The Denver Post

Jeffco officials are against proposed prairie dog plan

- By John Aguilar John Aguilar: 303-954-1695, jaguilar@denverpost.com

Jefferson County officials are recommendi­ng against a controvers­ial proposal to move a colony of prairie dogs from Longmont to Rocky Flats, the former nuclear weapons manufactur­ing site north of Arvada.

In a letter dated Wednesday and made public Thursday, county manager Donald Davis told consultant­s working with developer HSW Land that county staff “would not recommend relocation of these destructiv­e rodent pests from Boulder County to Jefferson County.”

Davis used the stark language — “destructiv­e rodent pests” — found in state statutes to describe prairie dogs, which are considered by wildlife experts to be a vital species in Colorado’s prairie ecology.

A spokeswoma­n said Jefferson County already is managing prairie dog colonies and that habitat for the animals is mostly at capacity.

HSW wants to develop land in Longmont where up to 200 prairie dogs live. The company told the Longmont Times-Call last month that it preferred to move the animals to a new home rather than kill them or donate them as food for raptor rehabilita­tion or black-footed ferret recovery programs.

Federal officials in charge of the Rocky Flats National Wildlife Refuge told the developer there is room at the 6,200-acre facility 16 miles northwest of Denver to place the prairie dogs.

That triggered a loud reaction last week from several citizen groups, who oppose opening the refuge to the public because of what they say are the potential health hazards that exist on site from decades of work on nuclear weapons components.
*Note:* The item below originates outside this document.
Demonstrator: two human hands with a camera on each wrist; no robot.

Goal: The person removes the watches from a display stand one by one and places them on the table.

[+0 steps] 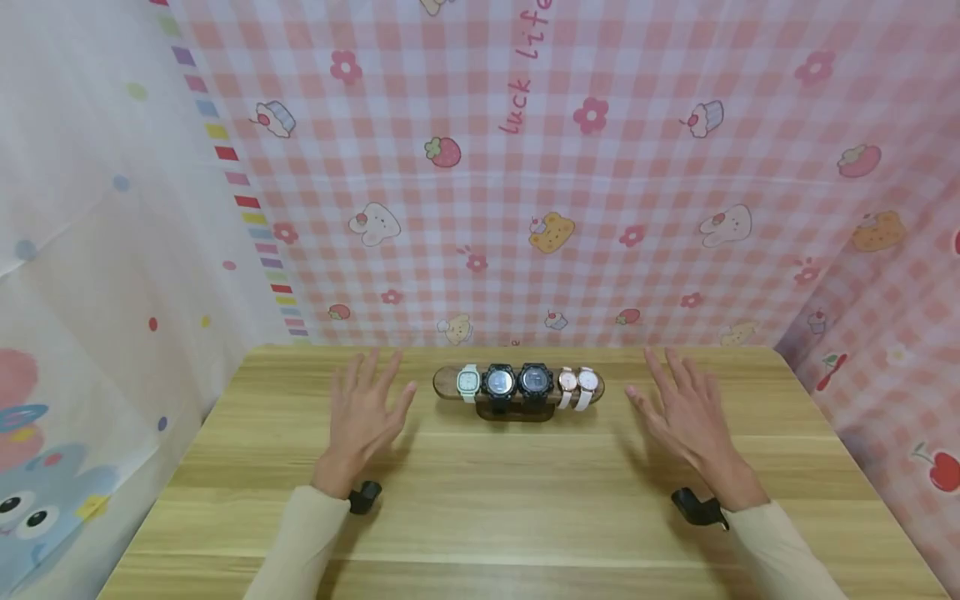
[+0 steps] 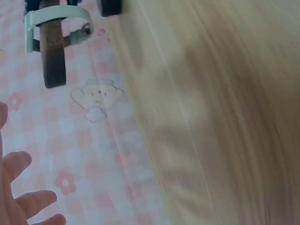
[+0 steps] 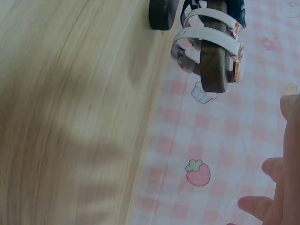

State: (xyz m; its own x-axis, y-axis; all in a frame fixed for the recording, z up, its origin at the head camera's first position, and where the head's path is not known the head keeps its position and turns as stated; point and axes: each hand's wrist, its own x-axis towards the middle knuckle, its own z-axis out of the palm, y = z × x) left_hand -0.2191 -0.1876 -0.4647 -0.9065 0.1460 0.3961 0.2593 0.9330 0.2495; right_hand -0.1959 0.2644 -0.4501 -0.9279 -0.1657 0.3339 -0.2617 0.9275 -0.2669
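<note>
A dark wooden watch stand [image 1: 444,383] carries several watches near the back of the table. From left to right they are a mint green watch [image 1: 468,381], a black watch [image 1: 499,382], a second black watch [image 1: 536,380], and two small white-strapped watches, one with a rose-gold case [image 1: 567,381], the other with a white dial [image 1: 588,382]. My left hand [image 1: 365,417] is left of the stand, fingers spread, apart from it. On the other side my right hand [image 1: 688,414] is spread too, touching no watch. The wrist views show the strap loops [image 3: 206,35] around the bar's ends.
The light wooden table [image 1: 480,517] stretches from the stand toward me. Behind it hangs a pink checked cloth [image 1: 480,200]; a white patterned cloth [image 1: 112,275] hangs at the left. Black wrist devices [image 1: 366,497] sit under both wrists.
</note>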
Specifical­ly, the group raised concerns about the burrowing prairie dogs unearthing potentiall­y deadly plutonium contaminat­ion that was left buried in place after a 10year cleanup of the noxious site that wrapped up in 2005.

Officials from the U.S. Fish and Wildlife Service and the Colorado Department of Public Health and the Environmen­t dismissed those claims, saying the colony would be nearly a mile away from the 1,300-acre core of Rocky Flats, where the nuclear triggers were actually assembled. They said the animals would not come into contact with any buried contaminat­ion.

Under state law, counties have the authority to approve or turn down a request to relocate prairie dogs from one county to another. Davis wrote in his letter that the Jefferson County commission­ers had not yet received a formal relocation request but that staff was recommendi­ng against the move nonetheles­s.

Rocky Flats National Wildlife Refuge is scheduled to open to the public next summer.